I’ve heard guys say “she’d fuck my eyes out”, or something similar after just looking at a woman. Just hopeful thinking, I’m sure.
So, I’m a 65 year old man and have had several lovers over the years. They have been quite pretty to quite not, with most in between, and it’s been my experience that how one looks has no direct effect on their sexuality.
What’s been your experience? Women too, please. Is a physically attractive partner more sexual than one who isn’t?
Please do not ask me to define “attractive”. You all know what I mean.
Peace,
mangeorge
Well, my late husband was not terribly conventionally attractive but he was a fantastic lover.
Marilyn Monroe was widely reported to be almost incapable of orgasm during sex and not that into it (she herself reportedly confided once that Joe Dimagio was the sole exception to this for her). How many men saw her and assumed she was a rabid sex kitten?
I really don’t think appearance has anything to do with sexuality, aside from the judgments people make which are often way off base but which may make it harder for the less “attractive” to exercise their sexuality.
Well, obviously, she played into the myth but she was also widely considered very attractive and yet apparently suffered from quite a bit of sexual dysfunction, to the point that some men who bedded her reported she was a “dead fuck”.
It is likely that many far more “homely girls” were far better in bed, then and now, but the assumption was that the “hot girls” just had to be awesome…:rolleyes:
I’ve been told I’m fairly attractive and I’ve always had a very high libido and been “good in bed” (into it, highly responsive, open-minded, pretty skilled, etc…) and I was asked a variation of the question, “Why are you with HIM?” for years (re’ my late husband) by those who assumed I could “do better” based solely on looks.
Um, no complaints from ME in that department… Maybe he WAS just trying harder from the get-go, but fact is, he was incredible, I’d take his sex over that of some male model who lacked his passion and skills and consideration ANY day.
Does not have to matter if she is aware or not, imo as a woman…the way she walks can hint at her degree of sexual inhibition and/or nature regardless. A woman who is comfortable in her sexuality and enjoys sex is more likely to move in a way that tends to excite a male observer. JMHO.
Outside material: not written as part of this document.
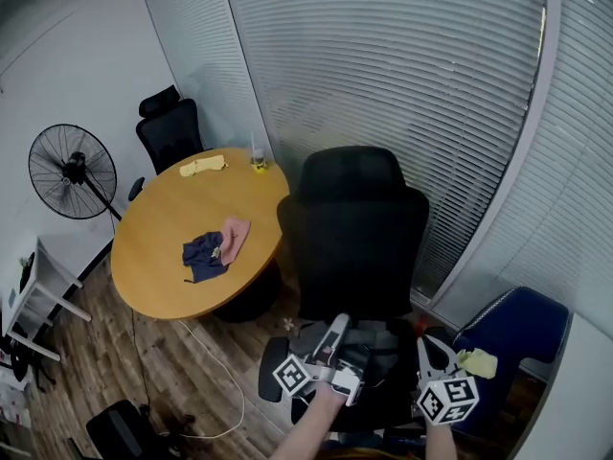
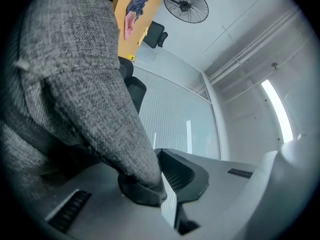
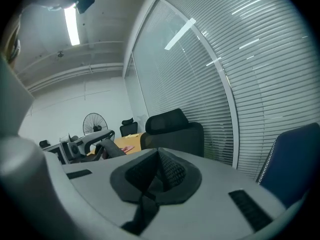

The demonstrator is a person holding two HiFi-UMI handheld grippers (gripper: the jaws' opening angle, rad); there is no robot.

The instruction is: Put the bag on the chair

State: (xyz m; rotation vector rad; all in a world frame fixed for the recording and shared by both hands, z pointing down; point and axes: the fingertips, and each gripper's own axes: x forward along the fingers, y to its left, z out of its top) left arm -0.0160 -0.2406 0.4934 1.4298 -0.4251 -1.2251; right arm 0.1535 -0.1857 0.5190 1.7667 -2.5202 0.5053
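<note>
Holds the grey woven bag (image 2: 75,84) in the left gripper (image 2: 161,181), jaws pinched hard on a fold of its fabric. Carries nothing in the right gripper (image 3: 159,171), jaws pressed together on air. Has the bag low over the seat of the black office chair (image 1: 354,228), just in front of the backrest; cannot tell whether its weight rests there yet.

To finish well: lower until the fabric slackens and the bag sits on the seat, well back from the front edge. Then part the left jaws fully and lift straight up, without dragging the fold along. Keep the right gripper clear of the bag, or ready beside the chair, likely to swivel or roll under a sideways push.

Counted:
- one bag and two grippers
- three chairs: the black office chair, a second black chair (image 1: 170,127) behind the table, a blue chair (image 1: 517,329) at right
- one round wooden table (image 1: 172,223)
- one standing fan (image 1: 72,172)
- three cloths on the table: dark blue cloth (image 1: 204,255), pink cloth (image 1: 236,236), yellow cloth (image 1: 203,167)
</note>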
Dammit, missed the eidt window…I wanted to add that all this, in my previous post, is assuming she has the basics of “physical attractiveness” (and I will not ask you to define them, but simply note that preferences DO differ…some men want a “baby with back”, others not so much, etc…but the lady has an ASS and hips and legs which we are assuming are generally non-repulsive and attractive in nature to heterosexual males viewing from behind…fair?)
I got lucky with my partner. He’s one of the “beautiful people” and is AMAZING in bed. But my experience before meeting him was the opposite. In general, guys who are good-looking tend to be somewhat self-centered, especially in bed. They tend to have a “do me” attitude.
And then there are the guys with big dicks. The bigger they are, the less probability of a full erection or one that’s long-lasting. I guess it has to do with the amount of work the blood has to do. But I’ll say one thing: Guys who are big tend to be very skilled at giving oral sex. Other people have commented on this as well, but there’s no consensus about the reason.
Not having slept with very many women, I don’t really have a good answer to the OP. I will say that the reverse “sexuality affects appearance” seems to be true to a certain extent for me.
I have noticed that a person’s apparent attitude toward me (particularly vis-a-vis sex) can affect my perception of their attractiveness. For that matter I’ve noticed that a person’s attitude in general affects their attractiveness. I think there’s a lot more of a mental aspect to appearance than we generally admit (or realize). It’s been my experience that every woman that I’ve spent any length of time with goes through different levels of attractiveness. I perceive the difference as at least partly physical as well. I might meet someone in bad circumstances and find them plain or unattractive and later on find them really good-looking or conversely I may start out thinking they are really hot and later feel “meh” or even that they are ugly. And these things can go back and forth again and again if I spend time with them long enough.
I do think there’s a physical component to attractiveness that is somewhat separate from the mental world I’m speaking of, but that tends to set the baseline around which their attractiveness varies in my mind.
The Marine Corps teaches the Kama Sutra to its recruits in an attempt to lure women away from sailors of the USN. You must have caught one of the very rare success stories.
A couple of reasons. The bigger the schlong the faster you use up her natural lube. Nobody likes chafing. Along the same lines, a lot of women are intimidated by the idea of going right at it and need a thorough warming up to relax enough to make everything comfortable. Lastly, in my own case, because I know there is a distinct chance of hurting my partner inadvertently I always try to ensure that she’s gotten off before I do my thing. That’s only fair.
Physical attraction is based on determining the fitness of the offspring, not in how pleasurable the sex will be. The pleasure of sex exists to stimulate having more of it, and to create pair bonds. It is not an evolutionary goal in and of itself.
In other words, any synchronicity between beauty and “sexuality” is purely coincidental from an evolutionary perspective. Though I do admit that there is some pressure for the less physically attractive to be better in bed from an individual perspective.